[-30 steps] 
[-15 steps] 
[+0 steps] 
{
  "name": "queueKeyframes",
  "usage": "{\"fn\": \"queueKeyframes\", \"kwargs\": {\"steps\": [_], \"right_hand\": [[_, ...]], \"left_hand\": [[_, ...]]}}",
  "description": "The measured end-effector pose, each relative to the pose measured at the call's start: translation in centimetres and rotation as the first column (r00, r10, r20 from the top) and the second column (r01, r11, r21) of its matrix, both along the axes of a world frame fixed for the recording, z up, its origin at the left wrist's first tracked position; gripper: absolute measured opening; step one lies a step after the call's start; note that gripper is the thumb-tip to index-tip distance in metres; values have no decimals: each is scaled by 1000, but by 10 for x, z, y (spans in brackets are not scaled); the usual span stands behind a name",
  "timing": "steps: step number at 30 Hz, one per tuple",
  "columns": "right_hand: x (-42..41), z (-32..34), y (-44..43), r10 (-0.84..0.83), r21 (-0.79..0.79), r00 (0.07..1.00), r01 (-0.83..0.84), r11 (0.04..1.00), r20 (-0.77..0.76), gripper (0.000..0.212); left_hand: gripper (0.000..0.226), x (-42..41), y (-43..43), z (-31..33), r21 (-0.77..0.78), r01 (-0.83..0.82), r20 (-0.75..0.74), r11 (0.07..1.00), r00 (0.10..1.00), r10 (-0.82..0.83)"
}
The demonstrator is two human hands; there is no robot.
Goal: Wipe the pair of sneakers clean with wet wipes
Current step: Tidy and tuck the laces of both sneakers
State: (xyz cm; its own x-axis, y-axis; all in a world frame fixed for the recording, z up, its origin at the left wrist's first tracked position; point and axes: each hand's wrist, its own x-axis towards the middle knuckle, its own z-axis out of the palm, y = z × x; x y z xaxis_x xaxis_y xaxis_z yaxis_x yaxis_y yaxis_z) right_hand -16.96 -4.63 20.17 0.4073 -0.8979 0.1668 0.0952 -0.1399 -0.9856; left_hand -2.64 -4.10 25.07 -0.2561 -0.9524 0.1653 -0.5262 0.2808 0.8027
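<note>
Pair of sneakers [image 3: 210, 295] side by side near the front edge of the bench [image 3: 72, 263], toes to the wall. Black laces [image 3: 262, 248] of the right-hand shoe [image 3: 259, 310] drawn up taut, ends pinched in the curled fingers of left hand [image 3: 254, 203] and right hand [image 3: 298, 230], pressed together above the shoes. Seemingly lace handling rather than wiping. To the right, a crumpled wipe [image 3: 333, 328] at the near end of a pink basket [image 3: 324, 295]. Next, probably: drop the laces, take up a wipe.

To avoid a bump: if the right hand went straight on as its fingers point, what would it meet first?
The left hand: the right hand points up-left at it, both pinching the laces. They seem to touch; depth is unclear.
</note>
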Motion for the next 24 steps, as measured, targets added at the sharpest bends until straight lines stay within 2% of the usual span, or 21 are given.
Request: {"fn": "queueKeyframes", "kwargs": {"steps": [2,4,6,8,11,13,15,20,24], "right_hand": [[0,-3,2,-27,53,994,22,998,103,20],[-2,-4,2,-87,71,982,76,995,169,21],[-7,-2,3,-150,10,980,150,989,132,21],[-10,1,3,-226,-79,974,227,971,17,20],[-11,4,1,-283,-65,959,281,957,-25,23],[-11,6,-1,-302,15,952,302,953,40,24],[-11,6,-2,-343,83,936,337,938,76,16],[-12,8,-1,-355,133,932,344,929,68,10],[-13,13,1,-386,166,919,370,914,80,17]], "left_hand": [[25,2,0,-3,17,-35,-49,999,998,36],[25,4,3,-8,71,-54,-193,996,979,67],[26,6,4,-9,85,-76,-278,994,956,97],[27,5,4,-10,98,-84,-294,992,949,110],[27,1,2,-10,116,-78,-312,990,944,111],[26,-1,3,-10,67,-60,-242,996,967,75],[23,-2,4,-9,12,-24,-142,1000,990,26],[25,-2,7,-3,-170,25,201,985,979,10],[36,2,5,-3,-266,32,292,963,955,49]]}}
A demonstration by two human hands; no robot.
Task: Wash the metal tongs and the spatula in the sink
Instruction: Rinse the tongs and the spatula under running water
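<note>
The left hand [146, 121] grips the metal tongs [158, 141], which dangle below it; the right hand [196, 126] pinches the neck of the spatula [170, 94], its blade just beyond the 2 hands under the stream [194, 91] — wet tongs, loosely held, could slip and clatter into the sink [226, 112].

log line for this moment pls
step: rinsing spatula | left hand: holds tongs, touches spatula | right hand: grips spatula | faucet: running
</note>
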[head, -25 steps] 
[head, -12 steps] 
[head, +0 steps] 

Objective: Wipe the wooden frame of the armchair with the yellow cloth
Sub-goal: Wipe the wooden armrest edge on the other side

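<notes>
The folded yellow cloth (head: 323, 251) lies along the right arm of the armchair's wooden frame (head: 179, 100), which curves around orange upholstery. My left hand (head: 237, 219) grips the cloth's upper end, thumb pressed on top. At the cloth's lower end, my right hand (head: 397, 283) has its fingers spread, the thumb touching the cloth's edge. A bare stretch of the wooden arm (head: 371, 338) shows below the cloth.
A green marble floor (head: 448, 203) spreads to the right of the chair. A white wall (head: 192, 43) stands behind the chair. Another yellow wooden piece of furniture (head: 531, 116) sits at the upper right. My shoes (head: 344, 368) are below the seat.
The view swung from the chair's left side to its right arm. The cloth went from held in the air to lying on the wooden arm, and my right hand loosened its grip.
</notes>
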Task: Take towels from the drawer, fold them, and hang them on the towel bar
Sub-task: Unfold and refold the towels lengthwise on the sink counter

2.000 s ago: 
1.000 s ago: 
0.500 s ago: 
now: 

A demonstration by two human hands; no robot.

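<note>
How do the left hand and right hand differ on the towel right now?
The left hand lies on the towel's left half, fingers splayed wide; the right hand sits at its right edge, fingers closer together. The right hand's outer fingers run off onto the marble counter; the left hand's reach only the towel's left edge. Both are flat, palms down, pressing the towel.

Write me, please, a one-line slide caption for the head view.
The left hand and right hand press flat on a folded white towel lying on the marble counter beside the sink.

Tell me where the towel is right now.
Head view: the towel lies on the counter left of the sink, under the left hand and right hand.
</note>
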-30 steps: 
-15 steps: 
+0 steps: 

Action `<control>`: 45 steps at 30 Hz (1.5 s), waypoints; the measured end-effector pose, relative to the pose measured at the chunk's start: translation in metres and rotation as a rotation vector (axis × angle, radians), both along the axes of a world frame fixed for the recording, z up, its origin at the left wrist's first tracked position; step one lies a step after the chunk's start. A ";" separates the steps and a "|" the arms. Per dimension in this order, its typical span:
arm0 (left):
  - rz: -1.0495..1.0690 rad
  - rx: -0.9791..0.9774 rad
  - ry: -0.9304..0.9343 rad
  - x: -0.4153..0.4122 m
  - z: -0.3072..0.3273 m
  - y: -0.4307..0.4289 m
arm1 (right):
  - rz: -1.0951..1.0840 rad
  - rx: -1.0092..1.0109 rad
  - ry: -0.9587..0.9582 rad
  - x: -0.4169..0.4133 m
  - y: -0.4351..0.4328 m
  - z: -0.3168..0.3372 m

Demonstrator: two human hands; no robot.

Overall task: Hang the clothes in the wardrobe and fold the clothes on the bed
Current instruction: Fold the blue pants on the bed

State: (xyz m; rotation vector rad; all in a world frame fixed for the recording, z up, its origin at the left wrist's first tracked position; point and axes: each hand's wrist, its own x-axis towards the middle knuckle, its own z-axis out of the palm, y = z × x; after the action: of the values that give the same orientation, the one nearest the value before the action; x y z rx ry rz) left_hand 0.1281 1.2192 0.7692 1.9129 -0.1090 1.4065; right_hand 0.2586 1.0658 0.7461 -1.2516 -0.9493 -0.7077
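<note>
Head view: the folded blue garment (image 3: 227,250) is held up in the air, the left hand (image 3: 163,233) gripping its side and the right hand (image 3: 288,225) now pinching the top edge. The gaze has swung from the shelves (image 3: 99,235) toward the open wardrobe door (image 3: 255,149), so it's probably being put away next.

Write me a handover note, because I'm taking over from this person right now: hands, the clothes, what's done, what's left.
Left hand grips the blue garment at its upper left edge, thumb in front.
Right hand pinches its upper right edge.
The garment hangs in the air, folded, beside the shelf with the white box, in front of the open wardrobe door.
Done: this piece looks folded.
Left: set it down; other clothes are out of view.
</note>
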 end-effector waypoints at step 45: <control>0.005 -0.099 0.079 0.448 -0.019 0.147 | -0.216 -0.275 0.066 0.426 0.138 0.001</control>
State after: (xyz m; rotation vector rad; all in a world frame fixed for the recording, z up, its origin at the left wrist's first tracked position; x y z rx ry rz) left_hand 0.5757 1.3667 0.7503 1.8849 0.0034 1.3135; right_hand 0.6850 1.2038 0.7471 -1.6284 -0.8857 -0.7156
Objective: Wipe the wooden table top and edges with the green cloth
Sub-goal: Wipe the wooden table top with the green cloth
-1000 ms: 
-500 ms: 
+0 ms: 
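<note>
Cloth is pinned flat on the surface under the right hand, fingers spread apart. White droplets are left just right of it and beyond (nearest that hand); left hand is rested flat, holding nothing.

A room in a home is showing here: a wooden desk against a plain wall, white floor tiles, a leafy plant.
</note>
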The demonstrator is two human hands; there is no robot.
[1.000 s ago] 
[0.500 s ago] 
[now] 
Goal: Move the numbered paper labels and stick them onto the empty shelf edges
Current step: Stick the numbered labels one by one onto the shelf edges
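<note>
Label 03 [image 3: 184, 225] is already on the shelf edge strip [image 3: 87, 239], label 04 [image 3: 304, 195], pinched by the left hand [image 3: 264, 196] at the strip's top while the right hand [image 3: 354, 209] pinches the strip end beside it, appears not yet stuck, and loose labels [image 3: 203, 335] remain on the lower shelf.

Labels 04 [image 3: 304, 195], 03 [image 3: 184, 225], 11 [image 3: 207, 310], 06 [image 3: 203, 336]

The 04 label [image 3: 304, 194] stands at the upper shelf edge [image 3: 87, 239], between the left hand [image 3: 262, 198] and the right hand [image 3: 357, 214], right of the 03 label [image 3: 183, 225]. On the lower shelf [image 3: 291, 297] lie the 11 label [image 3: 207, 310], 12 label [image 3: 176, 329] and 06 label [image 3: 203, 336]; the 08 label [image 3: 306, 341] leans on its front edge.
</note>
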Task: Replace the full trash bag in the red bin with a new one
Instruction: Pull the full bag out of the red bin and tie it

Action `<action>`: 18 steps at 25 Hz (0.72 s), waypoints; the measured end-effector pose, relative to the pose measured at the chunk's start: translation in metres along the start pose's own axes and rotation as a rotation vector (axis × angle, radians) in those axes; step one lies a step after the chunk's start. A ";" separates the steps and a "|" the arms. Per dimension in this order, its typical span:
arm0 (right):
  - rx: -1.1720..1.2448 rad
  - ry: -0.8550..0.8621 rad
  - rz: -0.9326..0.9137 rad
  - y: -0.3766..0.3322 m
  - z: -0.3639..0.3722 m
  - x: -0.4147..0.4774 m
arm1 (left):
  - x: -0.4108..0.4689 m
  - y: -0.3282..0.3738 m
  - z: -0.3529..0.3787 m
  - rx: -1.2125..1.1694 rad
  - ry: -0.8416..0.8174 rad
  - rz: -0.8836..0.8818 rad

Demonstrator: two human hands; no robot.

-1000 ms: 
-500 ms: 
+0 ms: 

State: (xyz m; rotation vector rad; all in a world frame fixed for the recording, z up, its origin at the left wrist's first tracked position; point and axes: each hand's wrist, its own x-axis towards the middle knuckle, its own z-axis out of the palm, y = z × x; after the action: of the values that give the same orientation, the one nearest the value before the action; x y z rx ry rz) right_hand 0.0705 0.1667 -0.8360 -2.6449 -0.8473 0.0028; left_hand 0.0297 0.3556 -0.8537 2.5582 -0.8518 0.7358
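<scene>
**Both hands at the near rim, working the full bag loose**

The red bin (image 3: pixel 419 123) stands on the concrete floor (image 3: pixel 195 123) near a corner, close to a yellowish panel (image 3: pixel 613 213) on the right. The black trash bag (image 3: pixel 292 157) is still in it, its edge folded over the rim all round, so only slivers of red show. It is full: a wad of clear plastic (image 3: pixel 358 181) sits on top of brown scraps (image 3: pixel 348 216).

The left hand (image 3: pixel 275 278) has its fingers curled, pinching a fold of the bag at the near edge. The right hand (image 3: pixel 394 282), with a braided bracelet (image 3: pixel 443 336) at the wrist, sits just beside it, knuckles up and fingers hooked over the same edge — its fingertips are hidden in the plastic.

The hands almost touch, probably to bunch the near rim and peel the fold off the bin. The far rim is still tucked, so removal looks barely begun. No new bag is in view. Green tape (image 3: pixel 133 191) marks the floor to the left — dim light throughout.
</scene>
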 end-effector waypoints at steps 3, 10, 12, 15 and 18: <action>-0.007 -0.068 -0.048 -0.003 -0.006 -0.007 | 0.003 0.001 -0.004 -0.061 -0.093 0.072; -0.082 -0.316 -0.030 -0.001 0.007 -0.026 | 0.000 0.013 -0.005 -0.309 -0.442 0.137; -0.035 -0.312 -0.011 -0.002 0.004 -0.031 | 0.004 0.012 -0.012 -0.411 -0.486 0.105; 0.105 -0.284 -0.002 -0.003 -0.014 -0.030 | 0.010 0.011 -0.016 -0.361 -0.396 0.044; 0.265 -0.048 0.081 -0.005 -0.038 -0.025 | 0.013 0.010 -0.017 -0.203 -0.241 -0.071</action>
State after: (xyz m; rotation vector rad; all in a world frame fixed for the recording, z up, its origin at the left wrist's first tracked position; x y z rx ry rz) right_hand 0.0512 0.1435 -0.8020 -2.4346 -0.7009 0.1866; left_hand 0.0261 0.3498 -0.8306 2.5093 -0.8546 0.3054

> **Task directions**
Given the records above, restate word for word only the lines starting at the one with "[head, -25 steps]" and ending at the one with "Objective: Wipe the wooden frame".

> **Solution to the problem**
[head, -25 steps] 
[head, -12 steps] 
[head, +0 steps] 

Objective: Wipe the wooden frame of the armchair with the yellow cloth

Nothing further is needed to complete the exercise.